Throughout the month of April, St. George’s School has been very busy. From April 11th to 15th, we had Arts Week; from the 18th to the 22nd, we had Earth Week; and this week, we had LGBTQ+ Pride Week. While there has certainly been a lot to talk about in the hallways with all the high profile guest speakers and presentations taking place, is it possible for students to be over-stimulated? Guest speakers and celebration weeks like these can be great opportunities for learning, exploration, and dialogue, but these opportunities can be diluted quite easily if not timed correctly.

Over the past few years, Saints has invited far more guest speakers to the Senior School than it has in many previous years. These guest speakers have ranged from Syrian Refugees to Environmentalists to business leaders, and everything in between. Many topics have been spoken of that other schools might not even dare to mention. While some speakers have been met with mixed reviews from students, the overall effect on the school has been generally positive in most instances. Most of this positive effect can be attributed to the effort by staff to bring these topics back to the classroom after assemblies. Many post-assembly classes have been known to draw on with stimulating discussion of the speaker’s topic, with students becoming highly engaged and forming important opinions on the topics.

Arts Week has become a tradition engrained in the St. George’s community. For countless years, the school has taken a week out of the month of April to celebrate anything and everything that is the arts. Students have come to look forward to this week annually, with its various engaging classroom activities, artist demonstrations, and playful assemblies. However, with the flood of similar activities that have taken place in April this year, is it possible that the magical element of these unique opportunities has, in a way, been lost?

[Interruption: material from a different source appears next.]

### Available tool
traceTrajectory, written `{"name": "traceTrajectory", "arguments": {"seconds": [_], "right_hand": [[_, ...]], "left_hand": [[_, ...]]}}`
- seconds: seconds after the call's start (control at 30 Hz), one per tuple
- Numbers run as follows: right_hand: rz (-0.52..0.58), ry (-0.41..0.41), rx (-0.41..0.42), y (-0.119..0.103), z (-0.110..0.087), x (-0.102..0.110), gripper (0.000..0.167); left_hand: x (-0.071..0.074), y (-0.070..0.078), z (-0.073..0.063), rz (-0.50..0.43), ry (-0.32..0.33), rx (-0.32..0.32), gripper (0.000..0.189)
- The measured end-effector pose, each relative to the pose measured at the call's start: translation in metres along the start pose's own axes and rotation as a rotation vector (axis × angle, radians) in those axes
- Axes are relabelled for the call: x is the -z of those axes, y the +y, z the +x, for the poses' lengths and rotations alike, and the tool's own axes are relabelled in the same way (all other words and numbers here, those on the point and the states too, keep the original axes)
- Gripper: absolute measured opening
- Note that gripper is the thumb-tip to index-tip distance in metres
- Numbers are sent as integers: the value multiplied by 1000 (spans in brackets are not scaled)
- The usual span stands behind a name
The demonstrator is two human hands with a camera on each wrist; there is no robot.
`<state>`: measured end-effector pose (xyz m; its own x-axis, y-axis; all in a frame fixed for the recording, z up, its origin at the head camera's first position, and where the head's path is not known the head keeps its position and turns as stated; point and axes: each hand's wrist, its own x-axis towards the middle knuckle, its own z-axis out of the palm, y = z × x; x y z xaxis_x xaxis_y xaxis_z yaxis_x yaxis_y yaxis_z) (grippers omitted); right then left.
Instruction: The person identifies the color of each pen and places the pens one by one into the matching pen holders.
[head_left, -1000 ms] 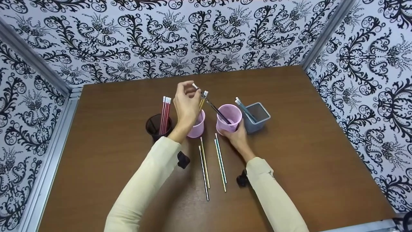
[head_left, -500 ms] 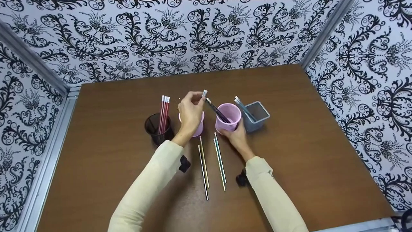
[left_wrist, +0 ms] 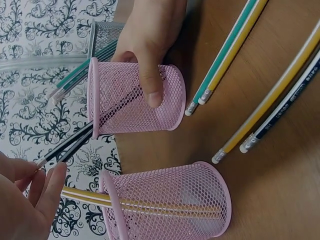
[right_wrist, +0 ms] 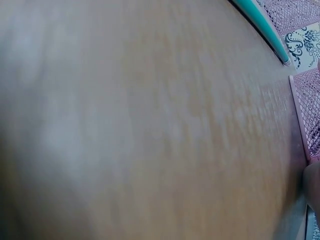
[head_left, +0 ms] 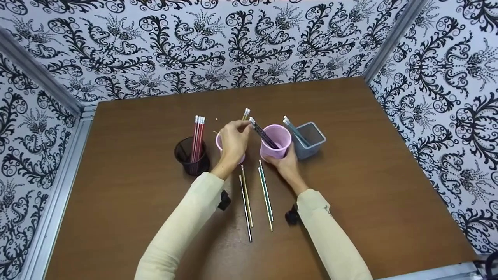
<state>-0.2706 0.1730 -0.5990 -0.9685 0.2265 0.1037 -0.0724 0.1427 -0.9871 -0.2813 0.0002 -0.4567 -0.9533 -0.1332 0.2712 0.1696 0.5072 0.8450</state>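
My right hand (head_left: 286, 165) grips a pink mesh cup (left_wrist: 135, 112) low on its side, with the thumb across the mesh. Black pencils (head_left: 264, 134) lean in this cup, eraser ends up. At the eraser end of one of them are the fingertips of my left hand (head_left: 233, 142), which pinch it. Below that hand stands a second pink mesh cup (left_wrist: 170, 200), partly hidden in the head view, with yellow pencils (left_wrist: 87, 196) in it. The right wrist view shows mostly tabletop, with a bit of the gripped cup (right_wrist: 310, 112) at its edge.
A black mesh cup (head_left: 192, 165) with red pencils (head_left: 198, 136) stands at left. A grey square mesh holder (head_left: 311, 151) with teal pencils (head_left: 295, 131) sits right of the gripped cup. Several loose pencils, including a dark one (head_left: 246, 214) and a teal one (head_left: 266, 194), lie in front.
My left hand has come down and slightly right, and the black pencil has gone lower into the pink cup. My right hand has kept its grip on that cup.
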Motion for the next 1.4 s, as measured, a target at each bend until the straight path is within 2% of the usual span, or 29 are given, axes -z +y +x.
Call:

While it would be foolish to suggest only saving events like these for Arts Week alone, it is equally foolish to centralize these similarly planned events at the same time of year. In the future, I question whether or not it would be feasible to spread events such as Pride Week and Arts Week throughout the school year. If planned in this way, both Staff and Students would be able to fully appreciate these unique occasions, and hopefully that certain magic of these events would be preserved.